Reform, wrote one columnist, will "rip out the very lungs of England", another claimed that it "threatens to tear the heart out of our green and pleasant land".

It all sounds tortuous. So it won't surprise you to learn that George Osborne is behind the plans. "No one should underestimate our determination to win this battle," the Chancellor said, before making the case that planning reform can transform the British economy.

But what is the truth? Are opponents fighting the good fight against venal developers, or, as the Government claims, are they actually slowing economic recovery and putting the prospects of future generations at risk?

For the Chancellor, the National Planning Policy Framework (NPPF) is the vital heart beating in an otherwise anaemic "strategy for growth". Osborne is well aware that, this year, Britain has built fewer homes than at any time since the 1920s. He notes that, with 2.5m unemployed, we desperately need these construction jobs.

So, his simple calculation is that developers should be permitted to cut a swath through Britain's labyrinthine planning system, employ thousands, and raise Britain, Titanic-like, from the stagnant economic depths.

The Communities Secretary Eric Pickles says planning will at last be community-oriented, and that more than 250,000 homes could be built each year. But backbench Conservative MPs fear that a presumption in favour of development in the NPPF will create ugly estates on the green fields of their constituencies. Some estimate that as many as 200 Tory seats may be affected.

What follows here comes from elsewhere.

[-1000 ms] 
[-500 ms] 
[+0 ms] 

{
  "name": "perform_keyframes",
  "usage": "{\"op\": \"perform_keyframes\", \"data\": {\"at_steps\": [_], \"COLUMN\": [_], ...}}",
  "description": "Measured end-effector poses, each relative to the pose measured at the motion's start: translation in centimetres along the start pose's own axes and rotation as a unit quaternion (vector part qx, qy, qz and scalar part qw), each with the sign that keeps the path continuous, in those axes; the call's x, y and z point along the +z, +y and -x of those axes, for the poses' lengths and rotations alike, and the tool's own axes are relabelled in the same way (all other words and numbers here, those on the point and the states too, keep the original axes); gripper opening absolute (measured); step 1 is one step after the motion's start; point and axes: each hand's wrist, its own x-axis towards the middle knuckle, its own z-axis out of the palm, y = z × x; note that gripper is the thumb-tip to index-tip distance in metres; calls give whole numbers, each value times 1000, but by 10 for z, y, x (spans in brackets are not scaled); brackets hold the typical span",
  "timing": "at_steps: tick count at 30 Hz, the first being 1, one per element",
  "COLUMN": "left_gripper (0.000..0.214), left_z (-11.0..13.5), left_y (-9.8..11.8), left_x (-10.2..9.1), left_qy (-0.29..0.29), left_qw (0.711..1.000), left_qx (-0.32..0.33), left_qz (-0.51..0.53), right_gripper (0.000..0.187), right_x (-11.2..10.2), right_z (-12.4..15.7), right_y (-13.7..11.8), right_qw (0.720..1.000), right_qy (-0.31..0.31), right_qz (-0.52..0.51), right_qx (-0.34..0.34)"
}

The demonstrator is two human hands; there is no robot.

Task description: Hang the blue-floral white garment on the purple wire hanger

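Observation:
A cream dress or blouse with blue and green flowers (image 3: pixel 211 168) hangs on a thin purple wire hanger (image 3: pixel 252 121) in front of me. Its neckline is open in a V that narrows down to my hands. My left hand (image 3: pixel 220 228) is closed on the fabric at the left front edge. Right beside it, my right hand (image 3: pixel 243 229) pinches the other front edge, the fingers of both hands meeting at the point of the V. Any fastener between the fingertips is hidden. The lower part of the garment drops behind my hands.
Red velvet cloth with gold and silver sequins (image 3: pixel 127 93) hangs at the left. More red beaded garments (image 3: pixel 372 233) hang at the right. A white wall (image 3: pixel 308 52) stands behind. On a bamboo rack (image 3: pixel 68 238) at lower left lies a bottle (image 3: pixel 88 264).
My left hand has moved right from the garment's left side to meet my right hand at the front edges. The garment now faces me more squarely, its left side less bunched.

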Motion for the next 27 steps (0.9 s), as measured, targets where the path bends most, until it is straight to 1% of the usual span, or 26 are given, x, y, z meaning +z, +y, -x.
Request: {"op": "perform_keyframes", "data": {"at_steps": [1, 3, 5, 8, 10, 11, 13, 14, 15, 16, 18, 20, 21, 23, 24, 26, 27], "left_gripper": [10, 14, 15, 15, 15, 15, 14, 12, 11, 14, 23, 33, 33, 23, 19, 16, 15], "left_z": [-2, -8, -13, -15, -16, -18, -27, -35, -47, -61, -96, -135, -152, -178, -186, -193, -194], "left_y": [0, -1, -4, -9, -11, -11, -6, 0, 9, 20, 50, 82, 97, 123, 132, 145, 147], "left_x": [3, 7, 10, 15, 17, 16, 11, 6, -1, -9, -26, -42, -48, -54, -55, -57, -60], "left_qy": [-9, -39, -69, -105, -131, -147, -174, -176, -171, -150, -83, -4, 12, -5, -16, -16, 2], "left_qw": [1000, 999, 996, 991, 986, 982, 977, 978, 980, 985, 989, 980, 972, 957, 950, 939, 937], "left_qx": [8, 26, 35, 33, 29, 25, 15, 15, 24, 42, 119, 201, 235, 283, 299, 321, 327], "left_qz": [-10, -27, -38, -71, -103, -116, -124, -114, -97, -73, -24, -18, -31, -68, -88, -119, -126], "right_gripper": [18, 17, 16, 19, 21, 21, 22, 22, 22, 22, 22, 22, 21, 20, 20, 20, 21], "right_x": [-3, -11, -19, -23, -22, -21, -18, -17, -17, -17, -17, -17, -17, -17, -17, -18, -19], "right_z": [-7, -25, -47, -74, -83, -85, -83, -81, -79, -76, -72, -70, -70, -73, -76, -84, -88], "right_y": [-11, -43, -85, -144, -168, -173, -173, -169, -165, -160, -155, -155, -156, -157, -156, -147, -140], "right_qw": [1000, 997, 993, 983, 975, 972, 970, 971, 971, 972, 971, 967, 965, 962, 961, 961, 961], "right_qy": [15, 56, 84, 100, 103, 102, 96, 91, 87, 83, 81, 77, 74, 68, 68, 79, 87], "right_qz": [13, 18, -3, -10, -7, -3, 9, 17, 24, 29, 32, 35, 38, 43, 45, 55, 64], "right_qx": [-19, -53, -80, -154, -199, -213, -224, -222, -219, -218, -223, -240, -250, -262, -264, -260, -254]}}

Outside the party, aggressive criticism has come from Labour members, from the Campaign to Protect Rural England (CPRE) and from commentators on both right and left.

Then, of course, there is Dame Fiona Reynolds, the £170,000 head of the National Trust who has emerged as Nimby poster-girl 2011. So far, she has led the Government a merry dance; refusing to meet Planning minister Greg Clark one minute and sauntering round for coffee the next. All the while, the trust fans the flames of public anger.

But Dame Fiona has done all this before. Back in the 1980s, when the Tories last attempted to liberalise planning, Ms Reynolds stood firmly in their way while assistant director of the CPRE. Before the decade turned, reform had been shelved and protesters were filmed burning effigies of environment minister Nicholas Ridley.

If the planning reform row continues it will not be long before the tinder is lit below coalition ministers, but there's reason to take a calmer approach. The concern among housing-market analysts and planning specialists is that neither the Chancellor's bold growth claims nor Dame Fiona's dire warnings bear resemblance to the real effect of what has been proposed.

The first fallacy about the reforms is that they will destroy the countryside. The new framework does scrap the requirement for councils to favour development of "brownfield" sites and this will lead to some "urban sprawl". However, the "presumption in favour of development" will only apply if councils fail to prepare sufficiently bold plans for new housing.

Roger Humber, a policy adviser to the House Builders Association, which represents small and medium-sized developers, is clear: "These reforms don't mean you can rape and pillage forests and beauty sites – the restrictions will still be broadly the same."

And if the case against reform is overstated, there is reason to think the case in favour is too. Some developers even worry that the new rules will make their job harder. In Britain, gaining planning approval is an almost Sisyphean task. If an application is approved by a local council, it can still be subject to judicial review by objectors. If it is rejected, Whitehall planning inspectors and, finally, the secretary of state, can be brought in to decide the outcome. The new, slimline system will still be subject to these measures.

Worse, if the NPPF keeps to the schedule, a huge chunk of these cases will begin landing on Eric Pickles' desk from 2013. Instead of being dissipated through councils, huge quantities of local unhappiness will be focused right into the heart of government just in time for the election.

"The idea that some wand has been waved and all our problems are over is nonsense – they're just beginning," explains Humber. " Local authorities don't like making difficult planning decisions so they're very likely to kick them up to Whitehall. That's a highly unstable position. The policy will only work if Eric Pickles backs development and he will be taking the heat in when he is least able to bear it."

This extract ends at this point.